## What the task requires
Copy each line from the records below in which the word "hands" is found.

## Extracted data
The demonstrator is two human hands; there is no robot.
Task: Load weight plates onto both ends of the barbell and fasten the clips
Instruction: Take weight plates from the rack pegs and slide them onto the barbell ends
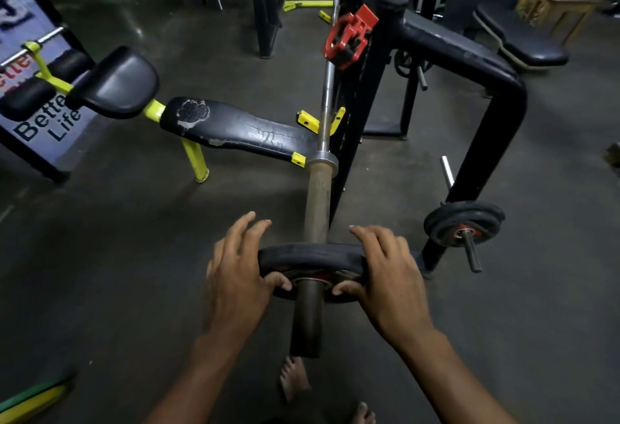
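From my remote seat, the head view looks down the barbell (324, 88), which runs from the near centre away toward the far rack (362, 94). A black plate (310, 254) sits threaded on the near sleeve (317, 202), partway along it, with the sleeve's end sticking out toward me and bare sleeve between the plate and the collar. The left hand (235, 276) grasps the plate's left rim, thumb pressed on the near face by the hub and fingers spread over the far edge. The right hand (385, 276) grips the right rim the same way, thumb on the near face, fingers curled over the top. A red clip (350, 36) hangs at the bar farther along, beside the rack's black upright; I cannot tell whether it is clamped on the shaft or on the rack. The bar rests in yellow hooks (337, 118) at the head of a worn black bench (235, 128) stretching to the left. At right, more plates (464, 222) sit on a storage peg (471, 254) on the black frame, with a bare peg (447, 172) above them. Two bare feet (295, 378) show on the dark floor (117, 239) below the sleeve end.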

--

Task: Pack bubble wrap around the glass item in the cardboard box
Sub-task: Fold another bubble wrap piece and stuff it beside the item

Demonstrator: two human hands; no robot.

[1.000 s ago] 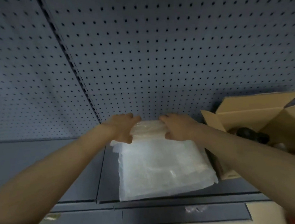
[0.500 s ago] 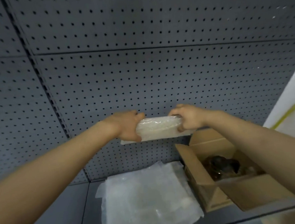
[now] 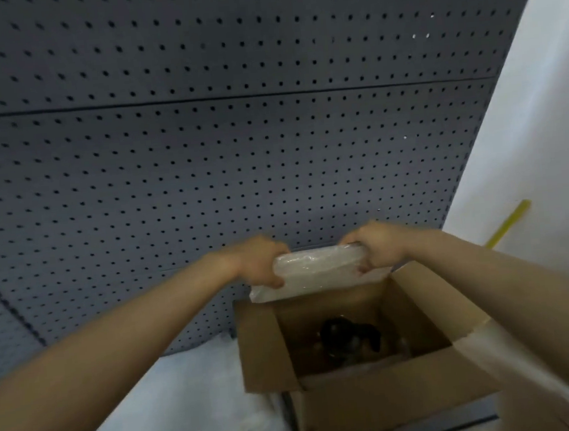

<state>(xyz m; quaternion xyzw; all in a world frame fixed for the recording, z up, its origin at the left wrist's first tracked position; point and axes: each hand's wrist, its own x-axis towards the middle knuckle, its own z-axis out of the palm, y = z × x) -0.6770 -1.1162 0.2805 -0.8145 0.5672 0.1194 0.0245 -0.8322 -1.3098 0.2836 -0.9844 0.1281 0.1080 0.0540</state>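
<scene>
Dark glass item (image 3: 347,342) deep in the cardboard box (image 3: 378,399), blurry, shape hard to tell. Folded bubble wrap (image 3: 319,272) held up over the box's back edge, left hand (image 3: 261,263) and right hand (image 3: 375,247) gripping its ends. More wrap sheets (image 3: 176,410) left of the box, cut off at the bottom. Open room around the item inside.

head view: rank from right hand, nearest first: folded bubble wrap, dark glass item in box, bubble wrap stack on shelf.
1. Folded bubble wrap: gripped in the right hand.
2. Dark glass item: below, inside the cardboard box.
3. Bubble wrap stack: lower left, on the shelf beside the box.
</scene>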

## Answer for the task
The demonstrator is two human hands; there is no robot.
Demonstrator: two human hands; no robot.

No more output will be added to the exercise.